Fixing our cities will take a village
If this past year has taught us one thing, it’s that we need our villages.
Many of us are getting through this difficult time because of them – the neighbors who create a childcare pod, the grassroots organizing that has ensured that people in need are fed, the family members and friends who have taken in people without jobs or homes. People have come together to accomplish great things.

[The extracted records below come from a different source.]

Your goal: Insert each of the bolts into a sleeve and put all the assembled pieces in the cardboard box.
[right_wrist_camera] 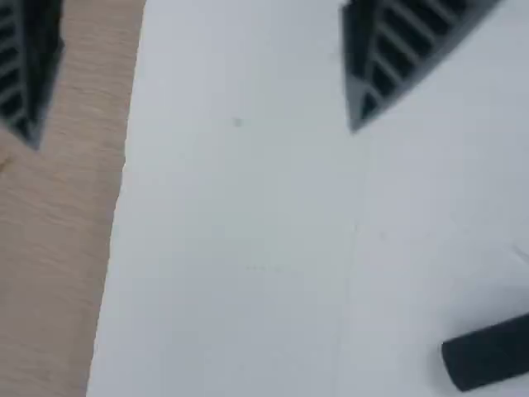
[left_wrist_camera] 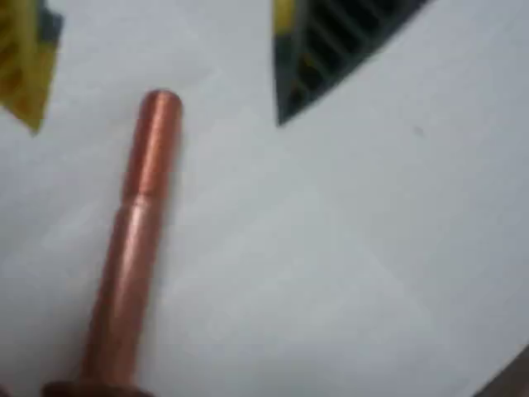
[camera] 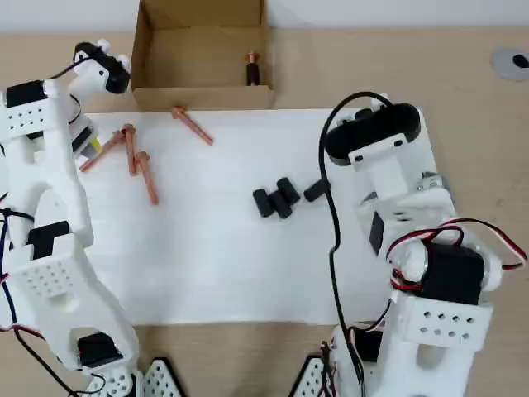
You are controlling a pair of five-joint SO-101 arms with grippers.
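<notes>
Since the copper bolt (left_wrist_camera: 136,240) looks stiff, light and slick, I would pinch it mid-shank; it lies on the surface (camera: 207,265), left side, between my spread left jaws; right jaws, also spread, hover near a sleeve (right_wrist_camera: 488,351).

The table is viewed from overhead, straight down, in the high view, with the brown cardboard box (camera: 198,99) at twelve o'clock and the white arm bases (camera: 107,364) at six o'clock. The left wrist view is taken very close above the flat white paper sheet (left_wrist_camera: 347,248), facing down onto a copper-coloured metal bolt (left_wrist_camera: 140,240). The right wrist view is held equally close over the sheet's edge beside the light wooden table (right_wrist_camera: 58,248), and a black cylindrical sleeve (right_wrist_camera: 488,351) is partly caught. The sheet is shared by all three views.
</notes>
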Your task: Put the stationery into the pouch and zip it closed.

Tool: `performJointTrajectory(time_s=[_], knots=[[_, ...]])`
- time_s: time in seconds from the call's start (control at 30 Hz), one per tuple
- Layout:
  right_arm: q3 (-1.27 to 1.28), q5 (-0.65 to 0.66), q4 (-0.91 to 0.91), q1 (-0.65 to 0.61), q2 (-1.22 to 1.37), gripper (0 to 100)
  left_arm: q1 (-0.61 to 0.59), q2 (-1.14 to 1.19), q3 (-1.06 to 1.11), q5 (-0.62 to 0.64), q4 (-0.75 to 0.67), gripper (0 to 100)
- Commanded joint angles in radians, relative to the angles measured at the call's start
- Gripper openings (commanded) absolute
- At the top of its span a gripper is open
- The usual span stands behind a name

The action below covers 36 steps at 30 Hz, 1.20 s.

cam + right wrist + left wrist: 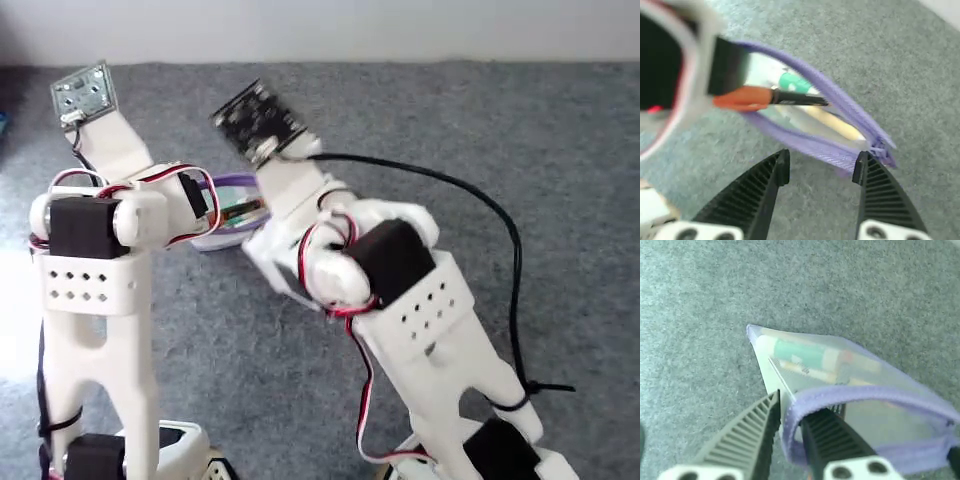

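Observation:
A translucent pouch [850, 380] with purple zip trim lies on the grey mat, partly hidden between the two arms in the high view [232, 215]. My left gripper [790, 412] is shut on the pouch's purple rim at one end and holds the mouth apart. Inside lie a green-and-white stick [805, 352] and a pale pencil [837, 127]. An orange-and-black pen [772, 97] sticks out of the mouth, its orange end beside the left arm's finger. My right gripper [822, 162] hangs open just above the near purple rim [810, 147], touching nothing.
The grey mat [500, 130] runs back to a white wall. A black cable [505, 235] loops from the right arm across the mat on the right. Both arm bases stand at the front edge.

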Motion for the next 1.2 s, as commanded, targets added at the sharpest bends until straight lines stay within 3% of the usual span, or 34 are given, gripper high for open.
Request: performJointTrajectory(time_s=[0.0,0.27,0.47,0.6,0.77,0.9,1.17], knots=[[-0.034,0.011,0.045,-0.035,-0.07,22.3,-0.006,-0.034,-0.008,0.014,0.015,2],[0.256,0.014,-0.015,-0.033,-0.338,22.3,0.005,-0.035,-0.016,0.014,0.012,1],[0.52,0.012,-0.105,0.071,-0.613,22.1,0.137,-0.094,-0.139,0.012,0.003,1],[0.537,-0.049,-0.101,0.226,-0.728,22.1,0.12,-0.092,-0.15,0.015,0.011,1],[0.539,-0.066,-0.031,0.401,-0.773,22.1,0.009,0.061,0.065,0.015,0.008,1],[0.534,-0.066,-0.01,0.444,-0.776,22.1,0.0,0.112,0.07,0.015,0.02,1],[0.532,-0.095,-0.01,0.449,-0.776,22.1,0.066,-0.023,-0.074,0.015,0.021,1]])
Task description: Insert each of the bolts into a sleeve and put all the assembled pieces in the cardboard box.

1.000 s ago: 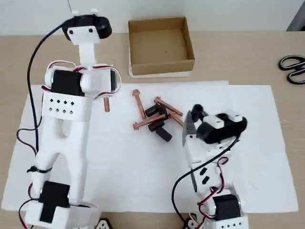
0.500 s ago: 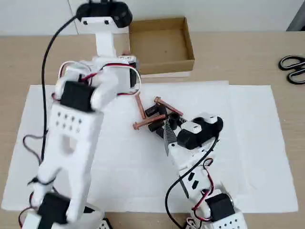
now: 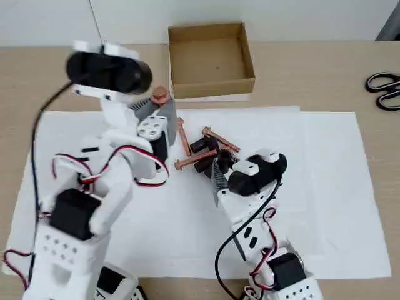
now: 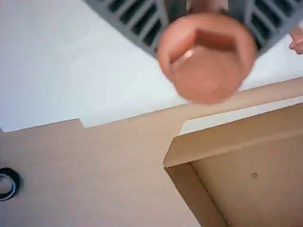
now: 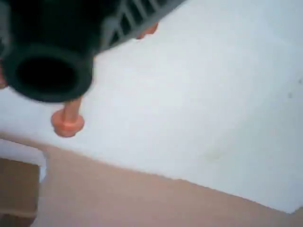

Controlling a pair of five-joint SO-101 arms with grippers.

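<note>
A bolt [image 4: 206,56] is clamped in the left end effector [image 3: 159,111], gripped by the shank between the grey fingers [image 4: 137,19], with the head turned toward the wrist camera. It is held over the far edge of the paper [image 3: 325,187], just beside the near left corner of the box [image 3: 212,84]. A narrow strip of worktop [image 3: 312,69] is seen between that corner and the paper's edge in the left wrist view. The box is set beyond the paper, with its near wall at the sheet's far edge and its open top facing up.

A black sleeve [image 5: 47,71] is grasped by the right end effector [image 3: 219,169], its bore seen end-on in the right wrist view. It is held at the near right edge of the pile, close above the paper. Loose bolts [image 3: 220,139] and loose sleeves [image 3: 200,145] are heaped mid-sheet, touching and crossing one another. One bolt is laid apart toward the left arm, with its head near the paper's far edge.

Little room is left between the two end effectors, and the pile sits in that gap. A broad stretch of paper is spread to the right of the right arm. Scissors [image 3: 384,87] are parked at the worktop's right edge, well apart from everything else.
</note>
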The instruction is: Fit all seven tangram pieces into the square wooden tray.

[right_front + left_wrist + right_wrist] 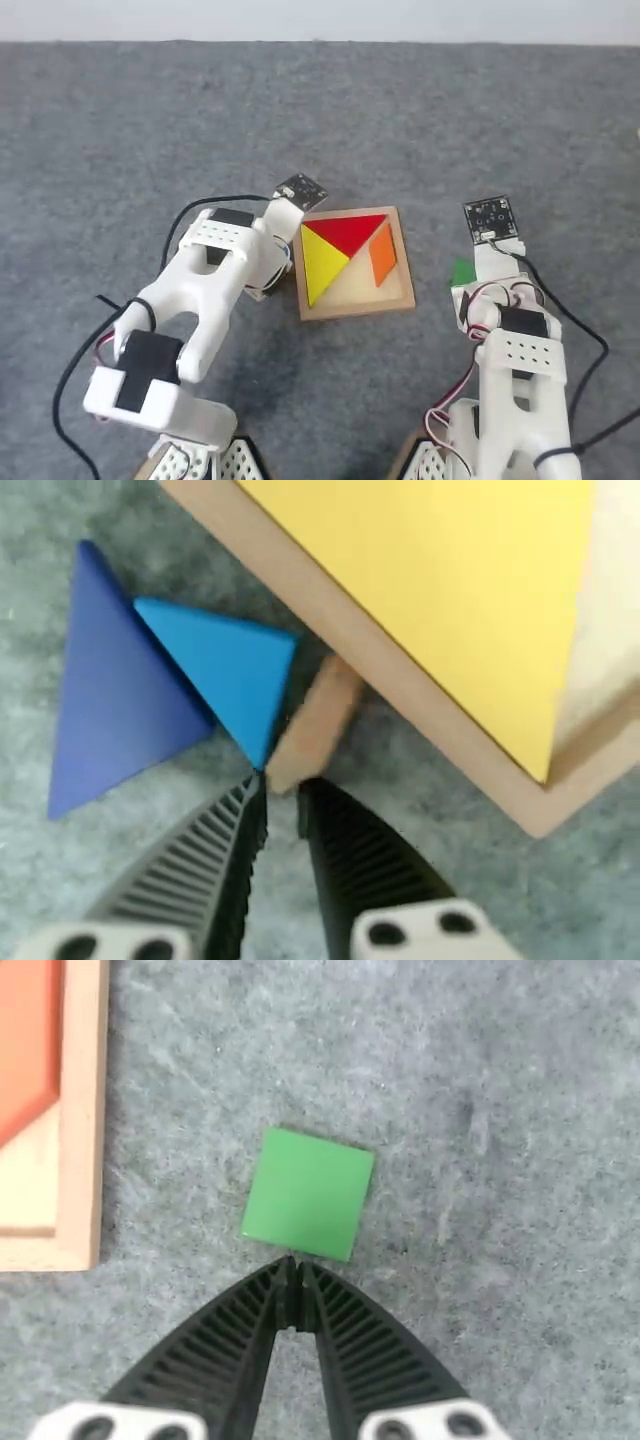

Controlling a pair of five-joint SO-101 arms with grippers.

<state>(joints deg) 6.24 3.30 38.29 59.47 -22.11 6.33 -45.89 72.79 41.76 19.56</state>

It’s a lesson that we can take and apply on a larger scale in our cities. For a long time, tech giants have competed to bring forth innovative solutions that make our cities more environmentally friendly, livable places. Cities are big; we can’t be blamed for thinking that massive, top-down solutions were necessary to solve massive urban transportation and environmental problems. But as shown by Sidewalk Labs’ failed attempt to build a connected city in Toronto, or Cisco’s decision to fold its smart city arm, bigger isn’t always better.
For billions of dollars spent on these projects and ambitious plans made, we are still left with many of the same challenges. The lesson learned? Sometimes the village can accomplish things more effectively than a corporation or bureaucracy can. In the case of massive urban transportation and environmental issues, the village we need goes beyond policymakers and legacy corporations. It’s made up of startups and entrepreneurs; industry associations and trade groups; students and professors across all realms of academia. It’s made up of think tanks and nonprofit organizations; healthcare facilities; and local media organizations that spread news across our communities. When we approach the problems of our cities in a siloed manner, we fail to leverage the community of solutions out there. To enact holistic change, we must involve the entire village—and expand collaboration beyond just one-off surveys or limited windows of public comment.

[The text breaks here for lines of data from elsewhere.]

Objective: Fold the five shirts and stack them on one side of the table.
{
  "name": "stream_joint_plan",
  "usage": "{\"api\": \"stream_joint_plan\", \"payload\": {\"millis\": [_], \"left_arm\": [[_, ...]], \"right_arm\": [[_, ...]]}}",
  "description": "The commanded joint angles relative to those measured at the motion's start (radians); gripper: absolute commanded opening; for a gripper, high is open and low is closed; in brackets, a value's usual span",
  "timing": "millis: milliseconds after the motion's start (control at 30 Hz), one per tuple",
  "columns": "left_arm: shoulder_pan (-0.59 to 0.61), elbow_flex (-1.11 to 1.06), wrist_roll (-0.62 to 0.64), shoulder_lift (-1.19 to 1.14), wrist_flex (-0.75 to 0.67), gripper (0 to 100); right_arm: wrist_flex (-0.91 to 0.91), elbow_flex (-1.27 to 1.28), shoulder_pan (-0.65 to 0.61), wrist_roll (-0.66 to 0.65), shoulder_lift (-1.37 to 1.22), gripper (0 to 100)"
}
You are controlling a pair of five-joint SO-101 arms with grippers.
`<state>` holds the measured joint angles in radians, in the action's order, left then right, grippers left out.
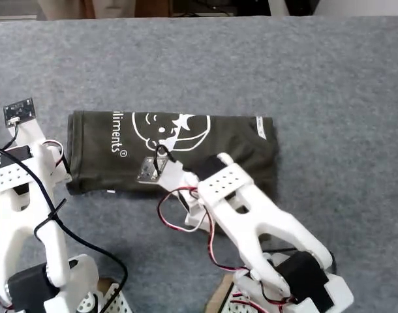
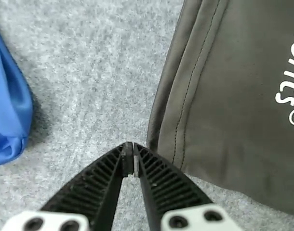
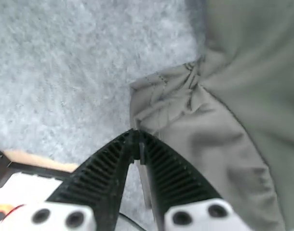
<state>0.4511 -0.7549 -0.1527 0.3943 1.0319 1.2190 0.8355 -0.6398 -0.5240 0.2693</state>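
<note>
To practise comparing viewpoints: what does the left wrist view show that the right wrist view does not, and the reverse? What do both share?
Left wrist, not right: left pincer, shut; blue cloth; white print. Right wrist, not left: right pincer, shut; crumpled corner. Both: dark shirt, grey table cover.

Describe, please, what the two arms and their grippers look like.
The left arm and right arm are white plastic segments with black motors at the joints. The left gripper and right gripper have black, ribbed, tapering fingers on white bases. A black cable runs along the left arm; red and black wires loop beside the right arm.
</note>
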Motion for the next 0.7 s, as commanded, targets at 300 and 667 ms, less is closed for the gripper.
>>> {"api": "stream_joint_plan", "payload": {"millis": [300,667], "left_arm": [[0.006,-0.048,-0.009,0.028,-0.012,2],[0.011,-0.051,-0.009,0.036,-0.006,2]], "right_arm": [[-0.071,-0.027,-0.012,-0.035,-0.113,0.5],[0.189,-0.045,0.051,-0.169,0.173,12.5]]}}
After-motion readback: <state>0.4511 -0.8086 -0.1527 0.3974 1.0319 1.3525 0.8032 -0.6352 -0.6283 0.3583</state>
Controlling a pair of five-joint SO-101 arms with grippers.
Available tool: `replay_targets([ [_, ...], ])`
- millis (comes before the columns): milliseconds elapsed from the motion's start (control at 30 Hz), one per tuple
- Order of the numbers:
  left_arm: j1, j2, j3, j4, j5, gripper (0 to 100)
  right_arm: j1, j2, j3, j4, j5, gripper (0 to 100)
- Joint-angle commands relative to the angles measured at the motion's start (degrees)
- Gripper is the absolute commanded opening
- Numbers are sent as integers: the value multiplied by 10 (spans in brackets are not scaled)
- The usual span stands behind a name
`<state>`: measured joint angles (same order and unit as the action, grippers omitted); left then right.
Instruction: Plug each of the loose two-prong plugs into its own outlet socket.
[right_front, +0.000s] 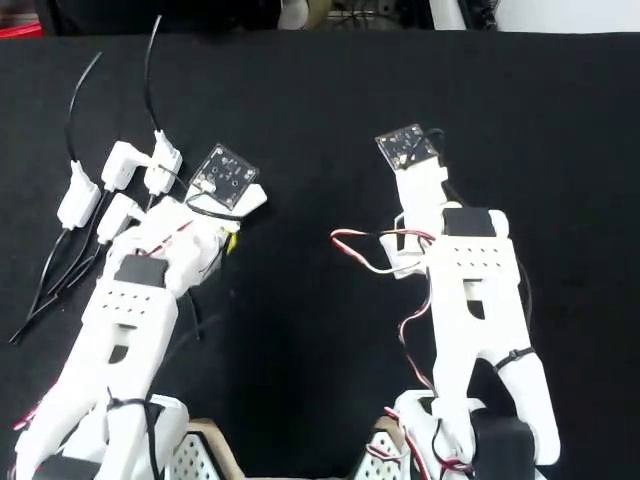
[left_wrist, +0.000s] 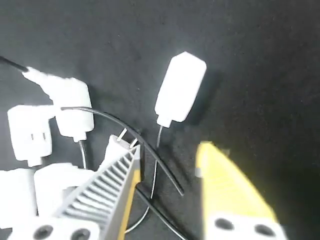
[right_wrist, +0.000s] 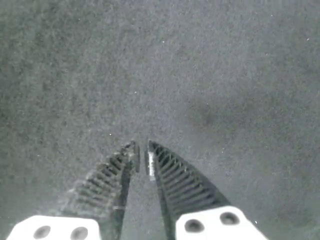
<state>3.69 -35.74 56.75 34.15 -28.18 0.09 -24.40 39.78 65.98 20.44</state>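
Several white, blocky plugs (right_front: 78, 195); thin black cords (right_front: 147, 80)

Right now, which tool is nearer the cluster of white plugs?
Left. The left tool is open right at the white plugs, one finger beside a plug's prongs. The right tool is over black cloth, well off to their side.
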Motion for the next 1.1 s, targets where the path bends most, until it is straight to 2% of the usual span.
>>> replay_targets([
  [0, 4, 52, -53, -22, -24, 257, -7, -1, -2, -6, 5, 26],
  [167, 3, 204, -165, -17, -35, 259, -7, -1, -2, -6, 5, 26],
  [367, 0, 382, -326, 33, -32, 256, -7, -1, -2, -9, 5, 26],
  [533, -6, 481, -394, 32, -18, 249, -7, -1, -2, -9, 5, 26],
  [600, -9, 482, -398, 32, -18, 185, -7, -1, -2, -9, 5, 26],
  [700, -10, 462, -393, 63, -9, 23, -7, -1, -1, -9, 5, 26],
  [800, -7, 432, -390, 129, 11, 59, -7, -1, -1, -9, 5, 26],
  [900, -1, 393, -388, 199, 13, 30, -7, -1, -1, -10, 5, 26],
  [1067, 59, 294, -328, 306, 15, 29, -7, -1, -1, -10, 5, 26],
])
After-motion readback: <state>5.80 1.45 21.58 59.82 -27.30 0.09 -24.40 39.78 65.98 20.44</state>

This new wave of collaboration is happening today in cities like Santa Monica, where public officials are gathering insights from climate experts, delivery companies, small business leaders, community leaders and our curbside tech management firm to find new ways to reduce emissions. In this project, all parties are working together to create the nation’s first zero-emissions delivery zone. Each seat at the table has something different to offer: the Los Angeles Cleantech Incubator shares emissions reduction strategies, Santa Monica’s mayor weighs in on climate concerns in her community.
Automotus leverages computer vision technology to understand curb usage and traffic patterns, while fleet operators can share data on how the initiative has impacted efficiency. It’s an approach to collaboration that’s scalable; one that could become a blueprint for other partnerships across the nation, to give more people a voice in creating our future cities. We are all part of an ecosystem. Cities have enough on their plate – they can’t be responsible for solely addressing the needs of all stakeholders in solving an urban problem like traffic or pollution.

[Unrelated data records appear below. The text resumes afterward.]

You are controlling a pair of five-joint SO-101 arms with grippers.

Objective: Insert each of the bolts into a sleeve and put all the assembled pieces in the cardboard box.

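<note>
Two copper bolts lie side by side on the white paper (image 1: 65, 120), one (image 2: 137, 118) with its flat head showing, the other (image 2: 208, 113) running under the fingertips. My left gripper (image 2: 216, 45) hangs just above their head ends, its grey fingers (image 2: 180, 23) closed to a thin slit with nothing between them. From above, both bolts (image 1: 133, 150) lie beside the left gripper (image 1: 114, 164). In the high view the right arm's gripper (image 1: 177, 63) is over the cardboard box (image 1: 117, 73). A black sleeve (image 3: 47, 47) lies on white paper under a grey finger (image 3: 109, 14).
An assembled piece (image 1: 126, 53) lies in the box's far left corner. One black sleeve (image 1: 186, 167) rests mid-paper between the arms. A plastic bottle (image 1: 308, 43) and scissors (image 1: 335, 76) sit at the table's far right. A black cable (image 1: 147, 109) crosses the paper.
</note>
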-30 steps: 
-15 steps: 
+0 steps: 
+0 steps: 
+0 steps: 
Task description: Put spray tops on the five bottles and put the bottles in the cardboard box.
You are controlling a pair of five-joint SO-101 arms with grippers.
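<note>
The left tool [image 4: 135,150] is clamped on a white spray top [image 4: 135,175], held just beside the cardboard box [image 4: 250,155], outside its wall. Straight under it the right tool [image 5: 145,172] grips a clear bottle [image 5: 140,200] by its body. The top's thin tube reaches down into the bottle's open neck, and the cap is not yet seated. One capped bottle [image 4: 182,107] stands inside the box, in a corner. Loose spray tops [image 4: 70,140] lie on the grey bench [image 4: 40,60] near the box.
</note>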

We need to bridge the gaps between cities, companies and residents to inform urban living. By serving as a liaison, organizations like the Open Mobility Foundation and Urban Freight Lab are starting points in changing our approach to local problem solving.
We also need data—and the willingness of private companies to provide their own data to end-to-end solutions is helpful for cities, but also for these companies’ own business operations. Los Angeles recently became a model for this collaboration when a California judge ruled to permit mobility data-sharing in the city. By granting government agencies access to information about what’s happening on public streets, the onus of safety and efficiency is shared across public and private stakeholders—not manipulated by just one party.
Ultimately, we need private and public stakeholders and the residents of our villages to come together. This pandemic has shown us just how much we need each other, and how difficult it can be to be isolated. Let’s apply that lesson to our cities, and come together to make our cities better together.